There is Concha y Sierra, who founded their ranch in 1887.
CONCHA Y SIERRA
The most famous story about the bulls of this hierro is about the 21st of June 1917 when the great Juan Belmonte faced the bull Barbero. Watching from behind the barrier was his friend and rival, the ill-fated genius of toreo Joselito. The two of them divided Spain, their fans having to be kept apart by police for fear of riots until the death of Joselito on the horns of a bull in 1920.
On the day in question, Joselito watched Belmonte torear, and, with the pride, insight and utter lack of false modesty of the true torero, said:
“They say that I am the best, and I am. But out there today that man reinvented bullfighting.”
However, the only examples I have ever seen of these cattle are in the museum of curiosities that is the country estate of the photographer Robert Vavra outside Seville. I visited them – and him – in 2015 when I was chauffeur to the greatest among the Anglo-American bull-runners, Joe Distler, and his family.
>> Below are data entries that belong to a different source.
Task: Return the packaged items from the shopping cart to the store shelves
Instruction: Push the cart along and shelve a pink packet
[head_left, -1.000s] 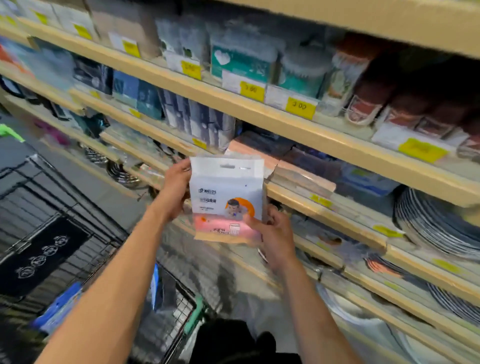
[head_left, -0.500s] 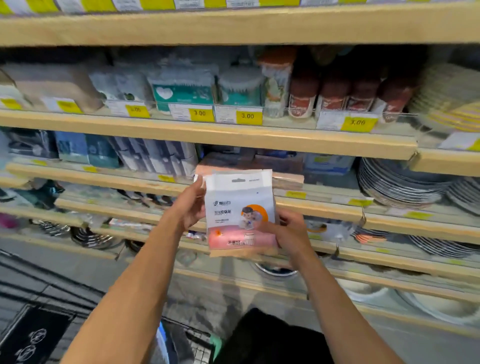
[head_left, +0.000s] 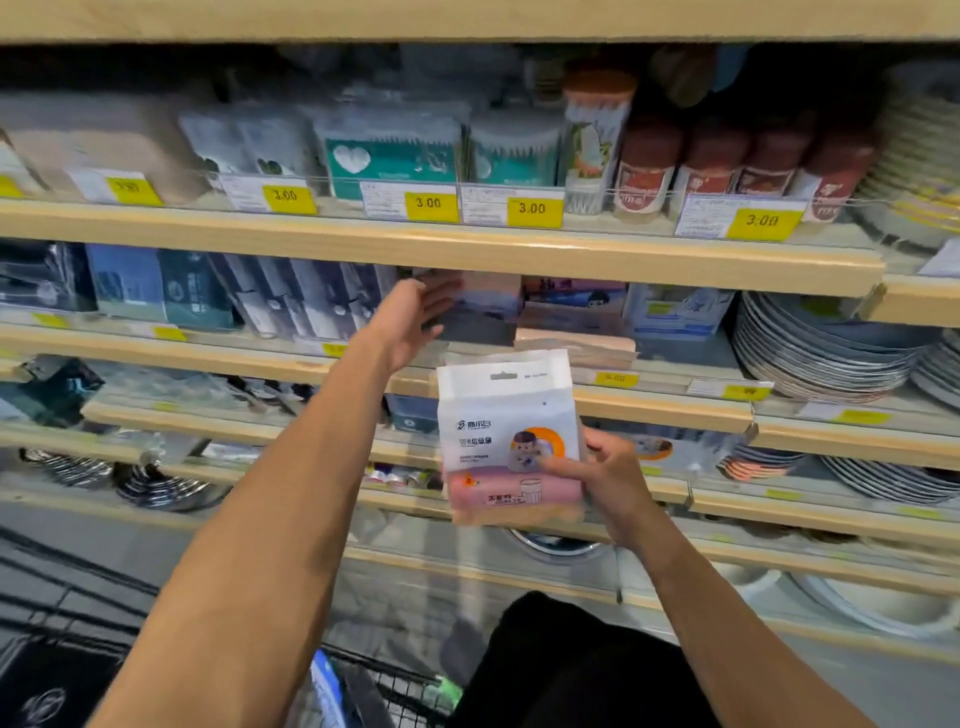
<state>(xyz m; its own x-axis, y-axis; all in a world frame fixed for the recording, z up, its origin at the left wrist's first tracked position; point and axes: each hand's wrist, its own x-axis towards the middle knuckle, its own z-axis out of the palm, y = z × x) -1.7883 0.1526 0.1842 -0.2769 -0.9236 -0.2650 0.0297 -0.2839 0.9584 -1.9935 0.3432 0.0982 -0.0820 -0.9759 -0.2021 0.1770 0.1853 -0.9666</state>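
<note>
I have the white packet pinched in my right hand, thumb across its printed front and fingers behind its right edge, held upright in front of the shelf edge; my left hand is spread open and empty, reaching into the second shelf toward the pink and blue packs stacked there. The packet looks light and soft, a flexible film pouch with folded contents, so I judge it will bend rather than break; the film may be slick, so a one-sided pinch could let it swing. I would grip it lower across the thicker pink and tan band, or by the stiff header with the hang slot; the cart sits below.
</note>
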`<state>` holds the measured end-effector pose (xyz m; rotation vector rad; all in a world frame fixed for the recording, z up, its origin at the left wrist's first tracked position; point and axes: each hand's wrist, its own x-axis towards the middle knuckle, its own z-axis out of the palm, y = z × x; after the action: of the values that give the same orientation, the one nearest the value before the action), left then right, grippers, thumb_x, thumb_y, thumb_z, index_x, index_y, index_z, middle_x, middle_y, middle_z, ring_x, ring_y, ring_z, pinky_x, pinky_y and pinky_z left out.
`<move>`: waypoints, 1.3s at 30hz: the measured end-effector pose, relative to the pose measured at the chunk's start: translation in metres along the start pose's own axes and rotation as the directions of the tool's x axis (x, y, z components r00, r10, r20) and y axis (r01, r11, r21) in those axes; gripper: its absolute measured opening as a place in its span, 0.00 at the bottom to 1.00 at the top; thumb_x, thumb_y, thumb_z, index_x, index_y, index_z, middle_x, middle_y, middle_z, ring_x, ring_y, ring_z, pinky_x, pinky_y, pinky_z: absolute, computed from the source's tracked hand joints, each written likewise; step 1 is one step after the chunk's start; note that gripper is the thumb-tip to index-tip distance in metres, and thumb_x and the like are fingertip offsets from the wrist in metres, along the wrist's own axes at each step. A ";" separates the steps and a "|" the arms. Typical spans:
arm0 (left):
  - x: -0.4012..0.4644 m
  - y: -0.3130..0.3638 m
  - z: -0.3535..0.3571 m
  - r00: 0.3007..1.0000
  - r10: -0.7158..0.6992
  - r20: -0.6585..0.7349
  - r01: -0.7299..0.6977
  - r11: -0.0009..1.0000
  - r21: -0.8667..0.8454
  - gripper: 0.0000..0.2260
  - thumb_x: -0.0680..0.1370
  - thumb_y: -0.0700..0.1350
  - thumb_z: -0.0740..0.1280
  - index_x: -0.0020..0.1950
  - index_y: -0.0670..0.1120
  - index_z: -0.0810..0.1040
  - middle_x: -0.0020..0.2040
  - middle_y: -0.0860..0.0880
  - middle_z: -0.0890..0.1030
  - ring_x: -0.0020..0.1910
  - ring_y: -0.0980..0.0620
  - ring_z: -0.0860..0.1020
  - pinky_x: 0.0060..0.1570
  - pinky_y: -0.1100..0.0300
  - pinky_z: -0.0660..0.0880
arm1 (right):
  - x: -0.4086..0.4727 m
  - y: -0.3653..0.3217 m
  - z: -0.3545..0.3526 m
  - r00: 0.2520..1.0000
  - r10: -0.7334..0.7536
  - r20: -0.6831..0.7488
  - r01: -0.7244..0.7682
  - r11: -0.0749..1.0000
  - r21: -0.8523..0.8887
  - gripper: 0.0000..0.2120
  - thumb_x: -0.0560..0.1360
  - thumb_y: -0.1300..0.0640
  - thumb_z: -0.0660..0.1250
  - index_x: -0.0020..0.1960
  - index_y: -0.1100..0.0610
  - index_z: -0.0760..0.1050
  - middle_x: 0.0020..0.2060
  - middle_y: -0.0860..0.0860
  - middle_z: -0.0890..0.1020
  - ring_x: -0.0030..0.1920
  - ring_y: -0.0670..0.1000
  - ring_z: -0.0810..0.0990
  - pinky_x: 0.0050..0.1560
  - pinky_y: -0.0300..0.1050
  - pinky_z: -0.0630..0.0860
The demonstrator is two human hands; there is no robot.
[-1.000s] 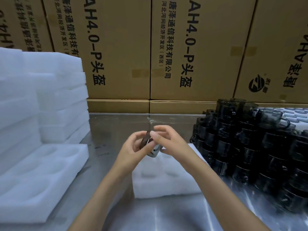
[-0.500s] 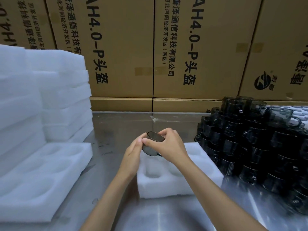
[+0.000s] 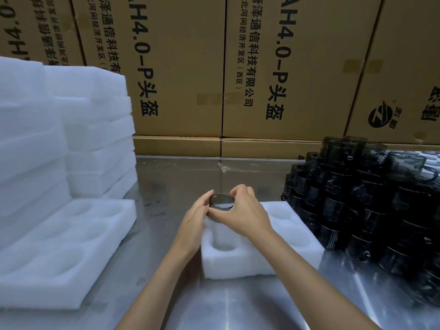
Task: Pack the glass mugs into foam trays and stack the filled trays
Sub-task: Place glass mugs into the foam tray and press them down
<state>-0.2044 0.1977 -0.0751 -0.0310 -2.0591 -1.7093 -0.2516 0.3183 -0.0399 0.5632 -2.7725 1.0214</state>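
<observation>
A dark glass mug (image 3: 221,200) stands bottom up at the far left pocket of a white foam tray (image 3: 238,263) in the middle of the steel table. My right hand (image 3: 245,214) grips the mug from the right, fingers curled over its rim. My left hand (image 3: 196,216) holds it from the left with the fingers along its side. The tray's other pockets that show are empty; my hands hide part of the mug. A large pile of dark glass mugs (image 3: 371,201) is stacked at the right.
An empty foam tray (image 3: 59,248) lies at the left front. Behind it rises a tall stack of foam trays (image 3: 95,139). Cardboard boxes (image 3: 285,67) wall off the back of the steel table (image 3: 178,177).
The mug has been turned from tilted to bottom up and lowered from above the tray down to its far left pocket, both hands moving down with it.
</observation>
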 end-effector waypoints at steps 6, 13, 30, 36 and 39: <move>-0.011 0.002 -0.016 0.960 0.207 0.191 -0.266 0.887 0.378 0.21 0.77 0.48 0.50 0.69 0.62 0.60 0.71 0.66 0.62 0.71 0.72 0.54 0.70 0.72 0.49 | -0.016 0.033 -0.029 0.932 -0.330 0.153 0.324 0.944 0.059 0.23 0.81 0.51 0.53 0.76 0.44 0.56 0.72 0.33 0.56 0.73 0.35 0.51 0.72 0.40 0.54; -0.016 0.006 -0.023 0.923 0.170 0.345 -0.357 0.713 0.604 0.24 0.76 0.48 0.47 0.73 0.56 0.51 0.74 0.62 0.53 0.74 0.66 0.48 0.72 0.68 0.44 | -0.024 0.038 -0.024 0.884 -0.348 0.311 0.400 0.909 -0.120 0.26 0.80 0.55 0.49 0.77 0.44 0.50 0.75 0.34 0.49 0.70 0.30 0.44 0.70 0.35 0.52; -0.020 -0.014 -0.011 0.986 0.134 0.094 -0.161 0.897 0.412 0.17 0.77 0.57 0.49 0.66 0.66 0.62 0.66 0.73 0.63 0.68 0.74 0.57 0.67 0.75 0.49 | -0.025 0.036 -0.030 0.943 -0.319 0.097 0.325 0.944 -0.054 0.19 0.80 0.48 0.55 0.71 0.44 0.66 0.69 0.38 0.69 0.71 0.40 0.60 0.63 0.37 0.60; -0.019 -0.010 -0.012 0.974 0.226 -0.024 -0.207 0.925 0.317 0.18 0.79 0.53 0.50 0.57 0.56 0.78 0.58 0.60 0.78 0.60 0.63 0.73 0.60 0.68 0.65 | -0.010 0.041 -0.117 0.753 -0.336 -0.566 0.262 0.942 -0.210 0.09 0.76 0.55 0.63 0.54 0.49 0.79 0.49 0.44 0.81 0.54 0.47 0.73 0.46 0.43 0.71; -0.020 -0.008 -0.009 0.969 0.247 -0.013 -0.233 0.927 0.293 0.19 0.79 0.52 0.50 0.55 0.52 0.80 0.55 0.58 0.80 0.56 0.63 0.75 0.56 0.70 0.67 | 0.015 0.051 -0.168 0.726 -0.255 -0.639 0.024 0.938 -0.347 0.11 0.76 0.50 0.63 0.56 0.51 0.77 0.54 0.50 0.79 0.58 0.53 0.72 0.53 0.49 0.72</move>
<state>-0.1862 0.1932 -0.0884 -0.1406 -2.1484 -1.2408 -0.2861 0.4585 0.0611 0.2658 -2.1194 0.5594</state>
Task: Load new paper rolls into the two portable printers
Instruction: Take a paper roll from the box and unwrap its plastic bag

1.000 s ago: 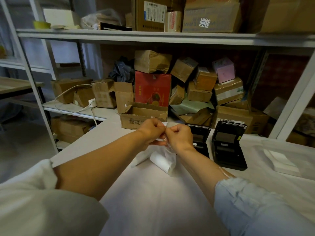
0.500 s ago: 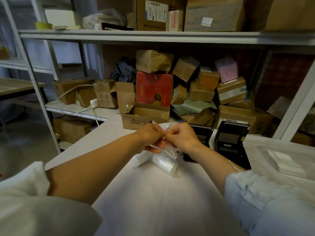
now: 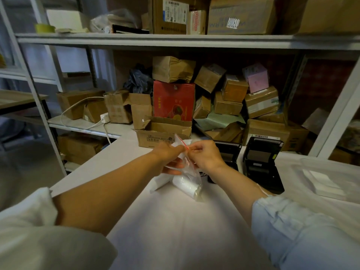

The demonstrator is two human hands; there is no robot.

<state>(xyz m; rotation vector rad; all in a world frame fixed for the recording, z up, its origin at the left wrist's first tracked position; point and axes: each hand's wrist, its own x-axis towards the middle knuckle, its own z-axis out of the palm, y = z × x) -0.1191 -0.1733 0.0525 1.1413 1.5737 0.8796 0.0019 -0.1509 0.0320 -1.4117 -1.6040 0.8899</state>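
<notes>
The bag (image 3: 187, 168) mouth, pinched shut a second ago, is now being parted at its red strip by the left hand (image 3: 168, 154) and right hand (image 3: 206, 155). The roll (image 3: 188, 186) remains bagged on the table (image 3: 175, 230); both printers (image 3: 261, 162) stand open, unloaded.

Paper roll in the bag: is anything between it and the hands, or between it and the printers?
Yes. The paper roll lies inside a clear plastic bag whose top both hands, left hand and right hand, pinch. Both printers stand open; the right forearm crosses the nearer one.
</notes>
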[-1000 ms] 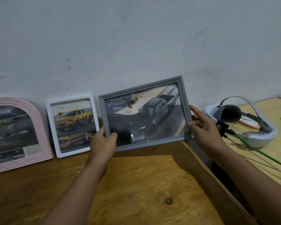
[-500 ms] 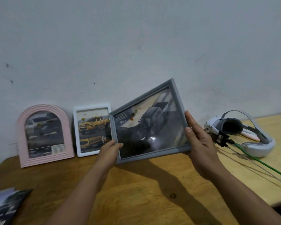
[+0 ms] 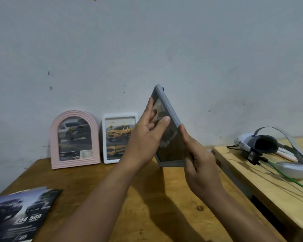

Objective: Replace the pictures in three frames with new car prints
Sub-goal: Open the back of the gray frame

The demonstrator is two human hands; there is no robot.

Vavra is best known for his bestselling books on horses, but he knew more than enough about bulls too. Hence this photo of him in a bull-ring in his younger days, between the American matador, John Fulton, and Ernest Hemingway.
Speaking of Hemingway, the other great ranch that came from that bloodline were the bulls of the Duke of Veragua.
The region of Veragua in the Americas is today divided between Nicaragua, Costa Rica and Panamá, but then it was an area claimed by Christopher Columbus in payment for his services to the Crown of Spain in the European discovery of that continent. In the end his grandson was granted the title of 1st Duke of Veragua in 1537.
In 1835, the 12th Duke acquired a herd of fighting bulls that had originally been the property of the Royal Family, and these bulls over time became the greatest of the 19th century. Hemingway wrote of them in 1932:
They were at the beginning of this century and for years after, among the bravest, strongest, fastest and finest looking of all the bulls of the Peninsula… I saw the last of the good bulls, the fast decay and the finish of the Veragua breed, and it was sad to watch.
There are some bulls today that claim to be this breed, however, on further inspection of the history books and the genetics it turned out to be an even more complex claim than whether or not the remains in the tomb of Christopher Colombus in the Cathedral of Seville are his or someone else’s… (Of course, the only DNA they can test those old bones against are the current Dukes of Veragua.)
There is undeniably some blood left in what was the original ranch when it was bought by the great Juan Pedro Domecq y Núñez de Villavicencio in 1930, who then moved them from their Madrid home to his finca in Andalusia in the south, Jandilla – as I discuss later – and bred them out with bulls of Conde de la Corte (which still exist and are still run and fought in Pamplona today.)
Type 5: Vistahermosa
The fifth and final type, from which 99% of modern bulls come, is that of Vistahermosa. With the exception of Miura, all the bulls you will see in Pamplona come almost entirely from this origin, named for the first Count of Vistahermosa who bought his herds and ranch from the Rivas brothers in 1774 in Dos Hermanas, less than 10 miles due south from Seville Cathedral.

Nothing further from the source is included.